• [Exercise prompt] Once the images are set aside, print the remaining lines below exactly.

═══

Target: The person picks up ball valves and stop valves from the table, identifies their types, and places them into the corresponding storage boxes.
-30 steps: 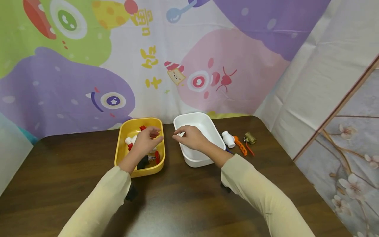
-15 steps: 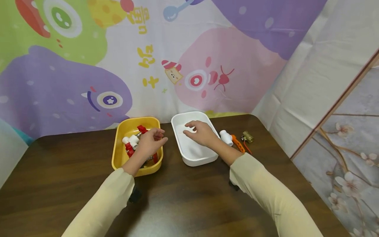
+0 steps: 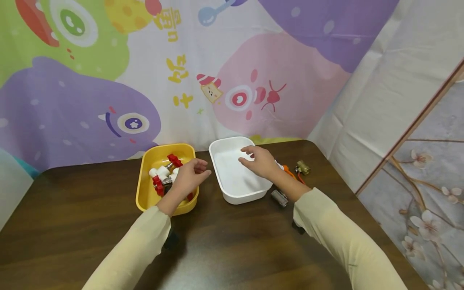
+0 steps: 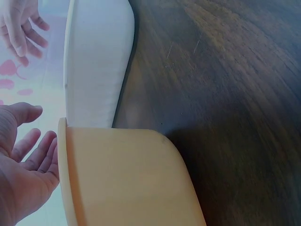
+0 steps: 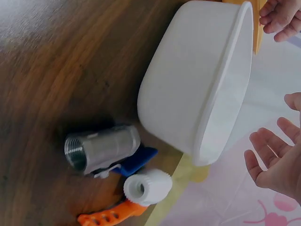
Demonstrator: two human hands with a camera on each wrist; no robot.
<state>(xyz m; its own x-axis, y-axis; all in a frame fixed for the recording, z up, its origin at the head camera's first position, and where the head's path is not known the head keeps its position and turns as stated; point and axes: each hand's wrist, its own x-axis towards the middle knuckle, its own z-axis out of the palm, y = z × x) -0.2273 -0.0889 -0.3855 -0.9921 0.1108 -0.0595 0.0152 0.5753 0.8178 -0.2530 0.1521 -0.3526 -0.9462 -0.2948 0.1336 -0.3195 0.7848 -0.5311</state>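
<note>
In the head view my left hand hovers over the right side of a yellow bin, fingers loosely bent and holding nothing. Inside that bin lie white pipe valves with red handles, partly covered by the hand. My right hand, also holding nothing, is above the right side of a white bin with a bare floor. Just right of the white bin lies a metal ball valve with a blue handle, below the right forearm. The left wrist view shows the left palm beside the yellow rim.
A white valve with an orange handle lies beyond the metal one. Farther right is a brass valve with a red handle. A printed curtain hangs behind the brown table.
My right hand has moved right across the white bin, and my left hand slightly right over the yellow bin. The metal valve, earlier mostly hidden by the right arm, now shows.
</note>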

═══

• [Solution]
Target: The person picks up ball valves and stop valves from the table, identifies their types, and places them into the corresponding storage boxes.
-30 steps: 
-15 steps: 
+0 steps: 
+0 steps: 
+0 steps: 
Demonstrator: two human hands with a camera on each wrist; no robot.
<state>(xyz m; its own x-axis, y-axis; all in a frame fixed for the recording, z up, its origin at the head camera's first position, and where the head's path is not known the head keeps its position and turns as stated; point and axes: each hand's wrist, its own x-axis towards the middle knuckle, its own z-axis out of the palm, y = z × x) -0.2273 -0.0889 -0.3855 -0.9921 0.1108 -0.0595 0.0152 0.5753 0.8178 -0.2530 0.1521 -0.3526 -0.9462 -0.2948 0.1336 -0.3195 0.7848 -0.5311</state>
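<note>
In the head view my left hand hovers over the right side of a yellow bin, fingers loosely bent and holding nothing. Inside that bin lie white pipe valves with red handles, partly covered by the hand. My right hand, also holding nothing, is above the right side of a white bin with a bare floor. Just right of the white bin lies a metal ball valve with a blue handle, below the right forearm. The left wrist view shows the left palm beside the yellow rim.
A white valve with an orange handle lies beyond the metal one. Farther right is a brass valve with a red handle. A printed curtain hangs behind the brown table.
My right hand has moved right across the white bin, and my left hand slightly right over the yellow bin. The metal valve, earlier mostly hidden by the right arm, now shows.
</note>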

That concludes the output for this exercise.